* _Required action_:
Pull every line containing "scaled" from the entries.

....................

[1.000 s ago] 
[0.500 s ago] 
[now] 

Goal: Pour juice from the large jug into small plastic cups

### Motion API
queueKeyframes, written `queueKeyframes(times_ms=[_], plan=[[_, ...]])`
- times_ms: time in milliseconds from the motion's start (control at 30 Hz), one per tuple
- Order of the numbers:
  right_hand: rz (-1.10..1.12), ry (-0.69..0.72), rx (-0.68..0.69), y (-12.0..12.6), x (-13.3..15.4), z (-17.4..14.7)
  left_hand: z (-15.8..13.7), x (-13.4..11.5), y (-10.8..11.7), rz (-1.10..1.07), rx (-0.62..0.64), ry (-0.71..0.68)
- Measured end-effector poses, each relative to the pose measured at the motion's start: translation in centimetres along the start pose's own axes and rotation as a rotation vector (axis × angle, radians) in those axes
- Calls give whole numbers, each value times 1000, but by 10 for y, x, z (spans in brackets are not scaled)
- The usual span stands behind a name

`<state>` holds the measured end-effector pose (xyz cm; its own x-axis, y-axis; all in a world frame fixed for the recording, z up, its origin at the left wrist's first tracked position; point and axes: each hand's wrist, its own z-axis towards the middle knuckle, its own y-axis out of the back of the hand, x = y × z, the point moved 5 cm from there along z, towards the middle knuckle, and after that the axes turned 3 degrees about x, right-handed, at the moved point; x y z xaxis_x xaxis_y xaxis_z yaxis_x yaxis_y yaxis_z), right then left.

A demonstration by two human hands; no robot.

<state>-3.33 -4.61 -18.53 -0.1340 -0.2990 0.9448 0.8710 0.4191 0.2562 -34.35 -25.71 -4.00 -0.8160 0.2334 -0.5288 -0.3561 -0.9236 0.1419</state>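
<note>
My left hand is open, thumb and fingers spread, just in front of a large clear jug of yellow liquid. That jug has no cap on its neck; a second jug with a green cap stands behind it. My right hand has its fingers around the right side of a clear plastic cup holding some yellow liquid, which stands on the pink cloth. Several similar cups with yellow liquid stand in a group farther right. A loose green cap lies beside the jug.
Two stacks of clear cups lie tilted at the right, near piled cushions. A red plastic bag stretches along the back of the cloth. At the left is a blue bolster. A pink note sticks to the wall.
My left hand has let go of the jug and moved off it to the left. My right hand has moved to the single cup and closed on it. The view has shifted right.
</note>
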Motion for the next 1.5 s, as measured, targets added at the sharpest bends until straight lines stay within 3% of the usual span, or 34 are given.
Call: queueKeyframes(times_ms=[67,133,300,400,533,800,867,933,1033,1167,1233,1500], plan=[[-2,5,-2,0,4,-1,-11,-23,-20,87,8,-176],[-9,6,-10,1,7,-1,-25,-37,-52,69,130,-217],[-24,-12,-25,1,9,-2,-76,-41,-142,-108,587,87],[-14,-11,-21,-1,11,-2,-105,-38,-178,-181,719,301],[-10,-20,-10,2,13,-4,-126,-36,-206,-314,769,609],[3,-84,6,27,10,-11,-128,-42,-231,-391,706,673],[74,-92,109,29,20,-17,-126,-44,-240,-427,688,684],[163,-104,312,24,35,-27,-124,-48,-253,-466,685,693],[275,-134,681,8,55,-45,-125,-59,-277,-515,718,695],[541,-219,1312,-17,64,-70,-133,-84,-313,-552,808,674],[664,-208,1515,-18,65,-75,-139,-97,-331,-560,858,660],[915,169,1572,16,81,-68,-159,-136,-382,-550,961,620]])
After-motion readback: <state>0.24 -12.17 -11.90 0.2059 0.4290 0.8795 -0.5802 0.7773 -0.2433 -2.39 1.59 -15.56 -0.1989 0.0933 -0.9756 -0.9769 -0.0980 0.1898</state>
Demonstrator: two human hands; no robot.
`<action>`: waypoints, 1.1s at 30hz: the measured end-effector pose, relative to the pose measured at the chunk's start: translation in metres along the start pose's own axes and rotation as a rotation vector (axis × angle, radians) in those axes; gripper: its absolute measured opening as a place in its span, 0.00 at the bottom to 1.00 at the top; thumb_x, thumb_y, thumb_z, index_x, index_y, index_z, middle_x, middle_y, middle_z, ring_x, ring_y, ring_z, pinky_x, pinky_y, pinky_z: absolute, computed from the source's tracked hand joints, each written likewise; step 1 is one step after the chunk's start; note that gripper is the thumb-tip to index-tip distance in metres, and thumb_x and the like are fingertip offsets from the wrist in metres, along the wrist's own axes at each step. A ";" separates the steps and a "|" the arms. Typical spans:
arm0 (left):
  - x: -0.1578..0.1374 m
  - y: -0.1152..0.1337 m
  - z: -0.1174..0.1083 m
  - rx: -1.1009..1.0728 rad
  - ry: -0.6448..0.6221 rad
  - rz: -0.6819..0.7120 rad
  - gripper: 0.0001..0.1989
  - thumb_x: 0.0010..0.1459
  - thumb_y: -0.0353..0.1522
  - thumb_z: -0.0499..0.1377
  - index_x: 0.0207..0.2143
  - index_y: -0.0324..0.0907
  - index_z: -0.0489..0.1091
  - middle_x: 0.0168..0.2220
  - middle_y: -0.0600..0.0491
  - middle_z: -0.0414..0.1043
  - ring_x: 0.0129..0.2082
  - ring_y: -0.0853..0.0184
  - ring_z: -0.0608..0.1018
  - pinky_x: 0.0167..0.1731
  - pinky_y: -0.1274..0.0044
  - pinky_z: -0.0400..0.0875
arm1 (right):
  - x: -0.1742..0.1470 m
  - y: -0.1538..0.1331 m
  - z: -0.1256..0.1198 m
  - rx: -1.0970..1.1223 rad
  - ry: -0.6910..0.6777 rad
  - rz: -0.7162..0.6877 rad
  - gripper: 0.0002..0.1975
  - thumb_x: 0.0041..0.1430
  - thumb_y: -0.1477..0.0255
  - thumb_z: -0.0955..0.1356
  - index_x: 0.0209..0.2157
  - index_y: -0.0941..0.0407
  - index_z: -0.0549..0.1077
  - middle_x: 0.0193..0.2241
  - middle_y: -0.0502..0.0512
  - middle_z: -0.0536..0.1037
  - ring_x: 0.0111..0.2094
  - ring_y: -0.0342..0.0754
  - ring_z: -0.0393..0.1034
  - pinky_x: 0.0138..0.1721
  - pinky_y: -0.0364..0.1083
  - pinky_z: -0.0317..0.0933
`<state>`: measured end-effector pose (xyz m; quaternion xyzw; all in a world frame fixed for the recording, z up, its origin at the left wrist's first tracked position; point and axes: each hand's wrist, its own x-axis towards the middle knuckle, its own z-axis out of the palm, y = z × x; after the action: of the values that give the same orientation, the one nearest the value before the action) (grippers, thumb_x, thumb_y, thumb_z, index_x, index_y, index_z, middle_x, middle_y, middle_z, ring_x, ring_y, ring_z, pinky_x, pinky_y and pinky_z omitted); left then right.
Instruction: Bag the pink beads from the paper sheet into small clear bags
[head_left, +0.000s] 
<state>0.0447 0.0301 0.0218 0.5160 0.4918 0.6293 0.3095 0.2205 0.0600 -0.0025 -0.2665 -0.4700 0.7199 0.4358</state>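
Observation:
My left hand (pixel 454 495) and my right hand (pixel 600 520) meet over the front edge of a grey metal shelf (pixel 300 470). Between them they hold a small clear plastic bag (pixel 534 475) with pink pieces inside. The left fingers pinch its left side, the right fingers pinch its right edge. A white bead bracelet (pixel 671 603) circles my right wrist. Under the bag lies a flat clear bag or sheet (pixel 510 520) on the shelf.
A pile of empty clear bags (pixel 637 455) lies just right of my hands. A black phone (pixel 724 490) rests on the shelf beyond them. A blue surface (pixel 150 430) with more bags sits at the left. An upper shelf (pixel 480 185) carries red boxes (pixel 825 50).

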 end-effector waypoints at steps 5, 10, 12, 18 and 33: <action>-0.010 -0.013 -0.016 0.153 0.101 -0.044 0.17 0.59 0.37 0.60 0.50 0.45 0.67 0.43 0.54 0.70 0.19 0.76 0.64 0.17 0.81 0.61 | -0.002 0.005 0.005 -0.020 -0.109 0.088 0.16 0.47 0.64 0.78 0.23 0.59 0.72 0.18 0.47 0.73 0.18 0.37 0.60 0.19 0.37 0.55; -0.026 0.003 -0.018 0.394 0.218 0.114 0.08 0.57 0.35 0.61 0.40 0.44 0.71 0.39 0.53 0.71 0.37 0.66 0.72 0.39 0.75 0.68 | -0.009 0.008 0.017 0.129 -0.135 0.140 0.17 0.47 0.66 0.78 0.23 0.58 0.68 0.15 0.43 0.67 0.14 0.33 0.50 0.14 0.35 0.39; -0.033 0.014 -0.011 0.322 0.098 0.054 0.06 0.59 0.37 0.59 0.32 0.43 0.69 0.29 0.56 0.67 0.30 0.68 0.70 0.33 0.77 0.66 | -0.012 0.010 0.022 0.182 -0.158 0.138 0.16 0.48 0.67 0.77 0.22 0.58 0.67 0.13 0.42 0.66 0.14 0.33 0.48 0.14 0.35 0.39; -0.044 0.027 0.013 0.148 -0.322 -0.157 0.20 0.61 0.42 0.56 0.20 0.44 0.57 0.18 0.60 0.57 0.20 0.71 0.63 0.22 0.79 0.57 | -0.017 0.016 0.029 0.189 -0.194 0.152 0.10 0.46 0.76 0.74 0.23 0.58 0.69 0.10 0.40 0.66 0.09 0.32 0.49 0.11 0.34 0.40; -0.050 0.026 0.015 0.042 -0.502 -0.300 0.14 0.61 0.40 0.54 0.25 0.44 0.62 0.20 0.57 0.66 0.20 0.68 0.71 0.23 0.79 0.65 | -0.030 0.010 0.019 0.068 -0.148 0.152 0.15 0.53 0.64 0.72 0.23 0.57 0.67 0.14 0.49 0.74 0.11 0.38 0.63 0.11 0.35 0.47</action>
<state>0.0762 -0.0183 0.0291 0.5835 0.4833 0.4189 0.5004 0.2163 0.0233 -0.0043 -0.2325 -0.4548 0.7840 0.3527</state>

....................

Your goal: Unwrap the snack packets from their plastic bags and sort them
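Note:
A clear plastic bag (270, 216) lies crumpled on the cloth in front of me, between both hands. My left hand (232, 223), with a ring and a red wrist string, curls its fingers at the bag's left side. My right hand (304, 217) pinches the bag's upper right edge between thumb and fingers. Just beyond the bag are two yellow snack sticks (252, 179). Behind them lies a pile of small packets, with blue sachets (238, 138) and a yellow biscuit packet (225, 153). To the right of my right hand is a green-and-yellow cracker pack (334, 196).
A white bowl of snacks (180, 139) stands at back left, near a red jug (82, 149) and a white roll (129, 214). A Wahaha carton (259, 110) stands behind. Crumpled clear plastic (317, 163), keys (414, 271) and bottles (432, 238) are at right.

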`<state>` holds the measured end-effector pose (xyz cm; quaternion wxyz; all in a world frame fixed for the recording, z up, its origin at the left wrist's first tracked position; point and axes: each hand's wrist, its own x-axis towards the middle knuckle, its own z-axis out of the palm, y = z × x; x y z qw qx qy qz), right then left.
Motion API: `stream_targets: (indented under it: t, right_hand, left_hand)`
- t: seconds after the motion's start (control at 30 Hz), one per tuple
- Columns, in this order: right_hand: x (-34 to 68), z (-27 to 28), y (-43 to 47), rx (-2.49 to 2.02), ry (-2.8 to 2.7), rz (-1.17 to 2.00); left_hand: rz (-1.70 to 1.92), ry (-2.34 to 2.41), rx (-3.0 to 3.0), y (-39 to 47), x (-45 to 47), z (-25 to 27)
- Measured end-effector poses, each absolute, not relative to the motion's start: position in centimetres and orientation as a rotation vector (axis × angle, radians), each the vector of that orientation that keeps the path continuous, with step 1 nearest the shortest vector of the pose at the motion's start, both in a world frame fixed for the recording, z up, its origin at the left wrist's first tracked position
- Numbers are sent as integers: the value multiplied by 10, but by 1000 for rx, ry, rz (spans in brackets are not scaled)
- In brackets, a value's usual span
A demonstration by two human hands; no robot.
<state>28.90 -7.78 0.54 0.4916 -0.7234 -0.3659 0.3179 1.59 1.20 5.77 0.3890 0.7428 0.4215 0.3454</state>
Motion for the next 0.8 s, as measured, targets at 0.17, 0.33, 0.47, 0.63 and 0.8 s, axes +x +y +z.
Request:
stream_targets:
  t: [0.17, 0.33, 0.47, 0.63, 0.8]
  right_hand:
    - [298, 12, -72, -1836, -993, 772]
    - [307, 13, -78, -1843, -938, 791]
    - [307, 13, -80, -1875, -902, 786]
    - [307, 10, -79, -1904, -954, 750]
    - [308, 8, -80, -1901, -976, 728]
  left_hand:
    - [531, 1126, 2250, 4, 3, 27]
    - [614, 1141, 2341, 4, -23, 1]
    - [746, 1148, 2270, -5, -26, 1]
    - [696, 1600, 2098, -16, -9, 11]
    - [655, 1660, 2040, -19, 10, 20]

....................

* _Solution for this task_:
- Calls give whole numbers, each value times 1000, but by 10 for y, x, z (spans in brackets are not scaled)
- Numbers are sent as integers: the value multiplied by 10, but by 1000 for rx, ry, rz (spans in brackets are not scaled)

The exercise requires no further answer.